> [EXERCISE PROMPT] Please give nothing except the number of lines in the records below that include the word "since".

> [RECORDS PROVIDED]
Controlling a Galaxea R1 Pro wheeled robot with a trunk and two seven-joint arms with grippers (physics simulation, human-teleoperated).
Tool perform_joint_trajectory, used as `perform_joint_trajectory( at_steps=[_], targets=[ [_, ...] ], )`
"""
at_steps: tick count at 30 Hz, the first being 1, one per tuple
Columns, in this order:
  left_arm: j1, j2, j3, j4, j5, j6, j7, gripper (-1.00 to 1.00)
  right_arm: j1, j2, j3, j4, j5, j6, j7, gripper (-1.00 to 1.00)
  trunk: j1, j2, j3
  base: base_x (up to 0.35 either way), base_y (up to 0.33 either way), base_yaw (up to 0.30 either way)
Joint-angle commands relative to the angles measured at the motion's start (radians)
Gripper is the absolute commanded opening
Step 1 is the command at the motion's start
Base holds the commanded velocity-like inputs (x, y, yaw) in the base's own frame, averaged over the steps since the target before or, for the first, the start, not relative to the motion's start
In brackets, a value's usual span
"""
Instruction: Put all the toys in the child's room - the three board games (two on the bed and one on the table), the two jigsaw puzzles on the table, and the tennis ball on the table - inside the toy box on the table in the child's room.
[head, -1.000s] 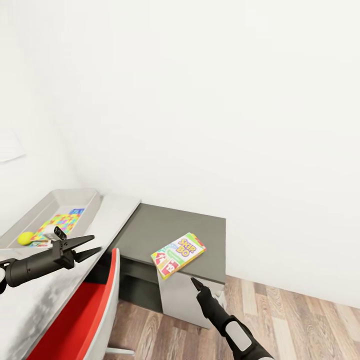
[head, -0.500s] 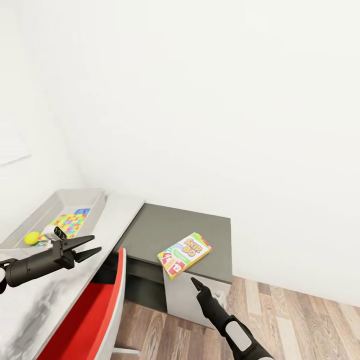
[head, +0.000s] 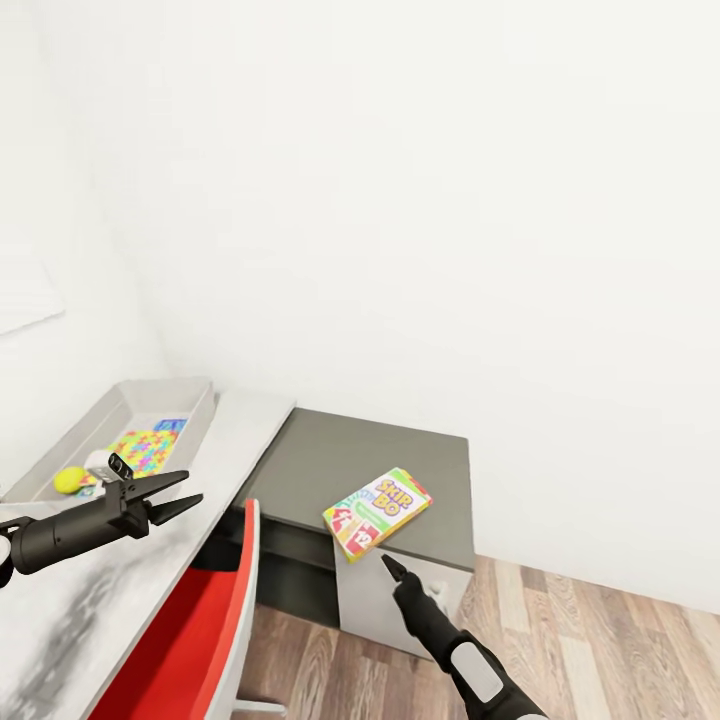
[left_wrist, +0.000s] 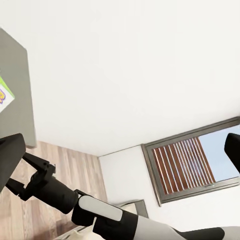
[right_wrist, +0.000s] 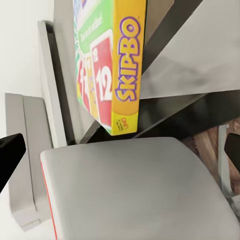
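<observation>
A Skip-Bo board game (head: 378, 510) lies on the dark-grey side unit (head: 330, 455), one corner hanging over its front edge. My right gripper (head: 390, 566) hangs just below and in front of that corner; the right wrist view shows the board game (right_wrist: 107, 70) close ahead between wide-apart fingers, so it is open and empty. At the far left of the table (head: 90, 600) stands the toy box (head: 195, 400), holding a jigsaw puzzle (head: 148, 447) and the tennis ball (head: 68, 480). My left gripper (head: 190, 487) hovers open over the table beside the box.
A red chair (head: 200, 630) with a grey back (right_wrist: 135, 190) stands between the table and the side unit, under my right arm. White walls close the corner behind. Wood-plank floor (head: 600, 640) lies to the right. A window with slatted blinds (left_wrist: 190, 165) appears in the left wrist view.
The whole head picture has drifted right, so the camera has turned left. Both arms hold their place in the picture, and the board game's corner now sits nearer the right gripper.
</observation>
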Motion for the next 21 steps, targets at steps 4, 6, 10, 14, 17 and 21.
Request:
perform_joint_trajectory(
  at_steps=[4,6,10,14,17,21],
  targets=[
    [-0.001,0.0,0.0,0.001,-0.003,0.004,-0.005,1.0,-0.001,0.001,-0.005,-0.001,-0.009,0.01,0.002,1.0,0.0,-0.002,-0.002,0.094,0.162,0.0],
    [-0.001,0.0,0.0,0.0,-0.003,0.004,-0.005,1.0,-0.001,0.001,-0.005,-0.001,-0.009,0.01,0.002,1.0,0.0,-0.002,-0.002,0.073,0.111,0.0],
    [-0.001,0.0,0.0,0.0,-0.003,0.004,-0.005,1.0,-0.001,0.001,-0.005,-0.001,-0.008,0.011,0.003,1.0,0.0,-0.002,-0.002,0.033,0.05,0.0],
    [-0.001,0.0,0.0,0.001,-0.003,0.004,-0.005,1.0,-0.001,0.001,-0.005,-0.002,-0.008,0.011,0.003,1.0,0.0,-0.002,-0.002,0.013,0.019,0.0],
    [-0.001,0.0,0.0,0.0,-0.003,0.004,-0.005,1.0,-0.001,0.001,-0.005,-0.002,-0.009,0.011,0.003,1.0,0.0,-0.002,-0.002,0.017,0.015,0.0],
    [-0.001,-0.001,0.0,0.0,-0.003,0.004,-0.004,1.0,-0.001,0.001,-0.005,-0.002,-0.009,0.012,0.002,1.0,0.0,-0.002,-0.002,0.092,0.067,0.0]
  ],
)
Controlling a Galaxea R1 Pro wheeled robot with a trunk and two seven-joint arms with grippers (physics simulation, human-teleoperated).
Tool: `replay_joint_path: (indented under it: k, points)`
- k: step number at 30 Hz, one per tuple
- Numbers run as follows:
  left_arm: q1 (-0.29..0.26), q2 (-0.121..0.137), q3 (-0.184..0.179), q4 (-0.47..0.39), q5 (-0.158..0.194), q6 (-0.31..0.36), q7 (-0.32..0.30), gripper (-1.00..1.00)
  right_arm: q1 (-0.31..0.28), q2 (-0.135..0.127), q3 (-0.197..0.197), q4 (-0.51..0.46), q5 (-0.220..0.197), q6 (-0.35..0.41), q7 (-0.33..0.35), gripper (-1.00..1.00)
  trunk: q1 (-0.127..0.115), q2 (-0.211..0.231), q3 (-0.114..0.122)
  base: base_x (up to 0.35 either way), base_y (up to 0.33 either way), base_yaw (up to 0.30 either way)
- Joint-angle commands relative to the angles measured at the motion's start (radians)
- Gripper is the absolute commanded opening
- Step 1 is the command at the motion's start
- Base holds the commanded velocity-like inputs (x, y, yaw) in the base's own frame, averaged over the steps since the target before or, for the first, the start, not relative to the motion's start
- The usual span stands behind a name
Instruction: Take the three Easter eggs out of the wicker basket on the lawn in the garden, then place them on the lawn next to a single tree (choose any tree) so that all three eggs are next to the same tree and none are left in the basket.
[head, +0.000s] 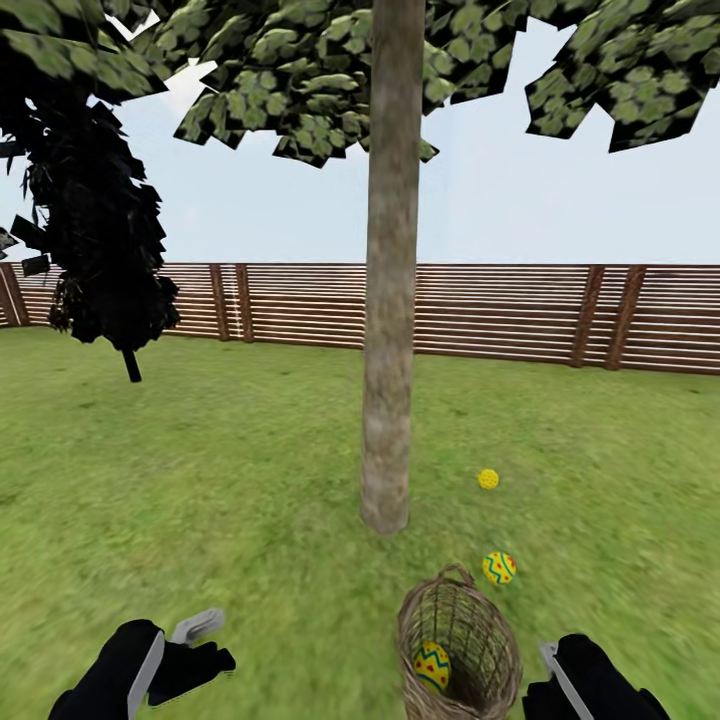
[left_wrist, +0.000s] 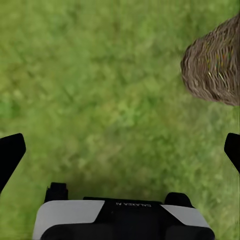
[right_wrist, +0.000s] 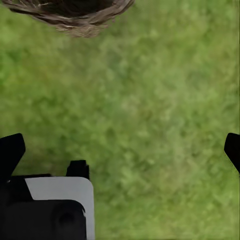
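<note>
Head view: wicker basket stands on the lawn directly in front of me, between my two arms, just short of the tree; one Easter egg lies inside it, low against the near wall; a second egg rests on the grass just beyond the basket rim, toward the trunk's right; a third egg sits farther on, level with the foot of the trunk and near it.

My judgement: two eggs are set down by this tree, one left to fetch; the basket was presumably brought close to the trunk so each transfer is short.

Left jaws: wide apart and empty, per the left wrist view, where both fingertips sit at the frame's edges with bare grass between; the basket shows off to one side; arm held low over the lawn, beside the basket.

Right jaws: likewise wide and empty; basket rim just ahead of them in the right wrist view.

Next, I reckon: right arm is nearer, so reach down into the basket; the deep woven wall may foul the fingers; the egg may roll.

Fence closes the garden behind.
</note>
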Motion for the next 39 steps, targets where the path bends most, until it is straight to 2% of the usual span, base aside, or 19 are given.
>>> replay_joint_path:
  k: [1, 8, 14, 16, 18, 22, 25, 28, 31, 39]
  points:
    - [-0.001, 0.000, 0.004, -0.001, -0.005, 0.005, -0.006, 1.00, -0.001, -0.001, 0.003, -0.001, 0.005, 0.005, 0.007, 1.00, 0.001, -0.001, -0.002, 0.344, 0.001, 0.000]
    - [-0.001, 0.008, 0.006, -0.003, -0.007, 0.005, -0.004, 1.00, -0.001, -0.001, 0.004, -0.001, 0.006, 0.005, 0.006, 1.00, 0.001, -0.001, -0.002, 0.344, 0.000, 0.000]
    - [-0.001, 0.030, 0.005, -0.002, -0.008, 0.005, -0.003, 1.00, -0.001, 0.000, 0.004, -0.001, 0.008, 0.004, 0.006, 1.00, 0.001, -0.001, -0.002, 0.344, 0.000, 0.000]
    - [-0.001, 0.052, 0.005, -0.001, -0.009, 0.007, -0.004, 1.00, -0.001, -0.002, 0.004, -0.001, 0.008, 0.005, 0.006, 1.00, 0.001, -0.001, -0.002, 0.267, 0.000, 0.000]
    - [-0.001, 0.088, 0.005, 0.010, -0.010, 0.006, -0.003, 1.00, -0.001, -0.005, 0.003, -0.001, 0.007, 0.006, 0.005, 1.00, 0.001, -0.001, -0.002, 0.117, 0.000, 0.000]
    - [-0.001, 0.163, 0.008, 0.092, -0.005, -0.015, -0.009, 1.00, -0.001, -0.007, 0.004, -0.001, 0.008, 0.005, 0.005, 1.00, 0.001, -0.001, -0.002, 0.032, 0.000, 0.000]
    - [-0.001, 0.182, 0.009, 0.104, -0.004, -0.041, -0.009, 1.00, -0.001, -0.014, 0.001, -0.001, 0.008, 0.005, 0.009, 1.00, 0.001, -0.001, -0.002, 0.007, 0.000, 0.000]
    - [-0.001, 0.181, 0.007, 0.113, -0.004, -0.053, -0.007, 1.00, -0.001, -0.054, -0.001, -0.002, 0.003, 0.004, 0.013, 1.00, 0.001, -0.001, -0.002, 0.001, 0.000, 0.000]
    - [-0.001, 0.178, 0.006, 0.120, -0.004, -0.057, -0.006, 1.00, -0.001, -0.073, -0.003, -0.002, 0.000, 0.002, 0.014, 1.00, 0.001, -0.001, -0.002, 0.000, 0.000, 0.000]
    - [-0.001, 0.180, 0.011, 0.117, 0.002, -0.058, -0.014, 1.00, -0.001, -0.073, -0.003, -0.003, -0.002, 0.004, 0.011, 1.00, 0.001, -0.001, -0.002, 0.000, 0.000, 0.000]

> [RESPONSE TO THIS TASK] 2